ABOUT THIS EXERCISE: Copy every record that follows, word for word.
Segment Start: DATASET RECORDS
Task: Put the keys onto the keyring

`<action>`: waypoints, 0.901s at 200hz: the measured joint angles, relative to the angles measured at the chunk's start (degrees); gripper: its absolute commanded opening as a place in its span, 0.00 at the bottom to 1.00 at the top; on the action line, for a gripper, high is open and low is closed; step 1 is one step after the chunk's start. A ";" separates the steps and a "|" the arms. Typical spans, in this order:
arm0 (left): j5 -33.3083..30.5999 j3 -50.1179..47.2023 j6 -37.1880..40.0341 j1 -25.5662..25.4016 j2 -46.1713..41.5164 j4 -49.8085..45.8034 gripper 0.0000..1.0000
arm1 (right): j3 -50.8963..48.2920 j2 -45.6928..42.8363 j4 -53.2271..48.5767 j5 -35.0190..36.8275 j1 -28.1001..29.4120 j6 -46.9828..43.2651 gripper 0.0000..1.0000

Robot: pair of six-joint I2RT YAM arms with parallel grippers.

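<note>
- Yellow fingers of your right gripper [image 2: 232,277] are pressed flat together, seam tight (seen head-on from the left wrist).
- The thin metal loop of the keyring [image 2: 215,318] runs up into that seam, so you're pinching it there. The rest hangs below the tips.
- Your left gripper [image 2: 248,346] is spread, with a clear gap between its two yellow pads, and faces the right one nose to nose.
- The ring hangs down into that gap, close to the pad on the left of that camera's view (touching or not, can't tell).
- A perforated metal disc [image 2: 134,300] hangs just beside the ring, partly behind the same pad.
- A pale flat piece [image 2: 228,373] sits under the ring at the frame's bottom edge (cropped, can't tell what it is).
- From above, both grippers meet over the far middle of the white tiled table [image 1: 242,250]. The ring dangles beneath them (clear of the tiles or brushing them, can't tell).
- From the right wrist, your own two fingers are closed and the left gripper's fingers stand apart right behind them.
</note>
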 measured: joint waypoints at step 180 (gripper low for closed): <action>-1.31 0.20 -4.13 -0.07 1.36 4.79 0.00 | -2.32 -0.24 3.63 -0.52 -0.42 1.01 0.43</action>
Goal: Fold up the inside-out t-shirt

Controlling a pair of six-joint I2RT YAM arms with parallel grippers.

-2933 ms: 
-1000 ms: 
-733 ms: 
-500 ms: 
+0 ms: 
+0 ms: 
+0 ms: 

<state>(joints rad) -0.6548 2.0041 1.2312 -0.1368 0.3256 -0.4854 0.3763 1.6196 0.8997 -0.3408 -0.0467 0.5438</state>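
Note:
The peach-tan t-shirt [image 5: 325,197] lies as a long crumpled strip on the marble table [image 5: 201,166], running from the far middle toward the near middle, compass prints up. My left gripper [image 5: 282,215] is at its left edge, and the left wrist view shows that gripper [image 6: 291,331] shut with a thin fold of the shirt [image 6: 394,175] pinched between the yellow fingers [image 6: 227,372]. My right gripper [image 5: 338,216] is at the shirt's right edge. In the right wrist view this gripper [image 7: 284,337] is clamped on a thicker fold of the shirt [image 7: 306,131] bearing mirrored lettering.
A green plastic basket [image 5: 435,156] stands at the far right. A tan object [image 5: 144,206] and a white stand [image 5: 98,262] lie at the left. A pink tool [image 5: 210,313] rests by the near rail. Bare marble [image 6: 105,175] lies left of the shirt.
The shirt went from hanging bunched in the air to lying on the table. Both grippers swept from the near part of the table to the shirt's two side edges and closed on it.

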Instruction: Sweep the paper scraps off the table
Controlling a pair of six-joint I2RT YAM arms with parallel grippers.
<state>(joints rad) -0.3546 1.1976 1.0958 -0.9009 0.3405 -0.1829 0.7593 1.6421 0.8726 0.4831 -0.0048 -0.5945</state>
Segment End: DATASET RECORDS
TASK ANSWER:
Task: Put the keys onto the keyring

`<action>`: waypoints, 0.901s at 200hz: the measured joint angles, relative to the angles measured at the chunk's start (degrees); gripper: its absolute commanded opening as a place in its span, 0.00 at the bottom to 1.00 at the top; on the action line, for a gripper, high is open and low is closed; step 1 is one step after the chunk's start. A ";" separates the steps and a "|" the arms. Typical spans, in this order:
arm0 (left): j5 -33.3083..30.5999 j3 -50.1179..47.2023 j6 -37.1880..40.0341 j1 -25.5662..25.4016 j2 -46.1713..41.5164 j4 -49.8085..45.8034 gripper 0.0000..1.0000
arm1 (right): j3 -50.8963..48.2920 j2 -45.6928..42.8363 j4 -53.2271..48.5767 j5 -35.0190..36.8275 j1 -28.1001..29.4120 j6 -46.9828..43.2651 gripper 0.0000..1.0000

Robot: pair of six-joint I2RT YAM arms with parallel grippers.

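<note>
- Yellow fingers of your right gripper [image 2: 232,277] are pressed flat together, seam tight (seen head-on from the left wrist).
- The thin metal loop of the keyring [image 2: 215,318] runs up into that seam, so you're pinching it there. The rest hangs below the tips.
- Your left gripper [image 2: 248,346] is spread, with a clear gap between its two yellow pads, and faces the right one nose to nose.
- The ring hangs down into that gap, close to the pad on the left of that camera's view (touching or not, can't tell).
- A perforated metal disc [image 2: 134,300] hangs just beside the ring, partly behind the same pad.
- A pale flat piece [image 2: 228,373] sits under the ring at the frame's bottom edge (cropped, can't tell what it is).
- From above, both grippers meet over the far middle of the white tiled table [image 1: 242,250]. The ring dangles beneath them (clear of the tiles or brushing them, can't tell).
- From the right wrist, your own two fingers are closed and the left gripper's fingers stand apart right behind them.
</note>
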 measured: joint waypoints at step 180 (gripper low for closed): <action>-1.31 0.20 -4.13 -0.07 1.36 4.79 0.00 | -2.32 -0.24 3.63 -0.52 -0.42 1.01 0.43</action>
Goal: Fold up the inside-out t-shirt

Controlling a pair of six-joint I2RT YAM arms with parallel grippers.

-2933 ms: 
-1000 ms: 
-733 ms: 
-500 ms: 
+0 ms: 
+0 ms: 
+0 ms: 

<state>(joints rad) -0.6548 2.0041 1.2312 -0.1368 0.3256 -0.4854 0.3763 1.6196 0.8997 -0.3408 -0.0467 0.5438</state>
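Note:
The peach-tan t-shirt [image 5: 325,197] lies as a long crumpled strip on the marble table [image 5: 201,166], running from the far middle toward the near middle, compass prints up. My left gripper [image 5: 282,215] is at its left edge, and the left wrist view shows that gripper [image 6: 291,331] shut with a thin fold of the shirt [image 6: 394,175] pinched between the yellow fingers [image 6: 227,372]. My right gripper [image 5: 338,216] is at the shirt's right edge. In the right wrist view this gripper [image 7: 284,337] is clamped on a thicker fold of the shirt [image 7: 306,131] bearing mirrored lettering.
A green plastic basket [image 5: 435,156] stands at the far right. A tan object [image 5: 144,206] and a white stand [image 5: 98,262] lie at the left. A pink tool [image 5: 210,313] rests by the near rail. Bare marble [image 6: 105,175] lies left of the shirt.
The shirt went from hanging bunched in the air to lying on the table. Both grippers swept from the near part of the table to the shirt's two side edges and closed on it.
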
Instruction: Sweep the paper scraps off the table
Controlling a pair of six-joint I2RT YAM arms with parallel grippers.
<state>(joints rad) -0.3546 1.1976 1.0958 -0.9009 0.3405 -0.1829 0.7593 1.6421 0.8726 0.4831 -0.0048 -0.5945</state>

That is the complete answer.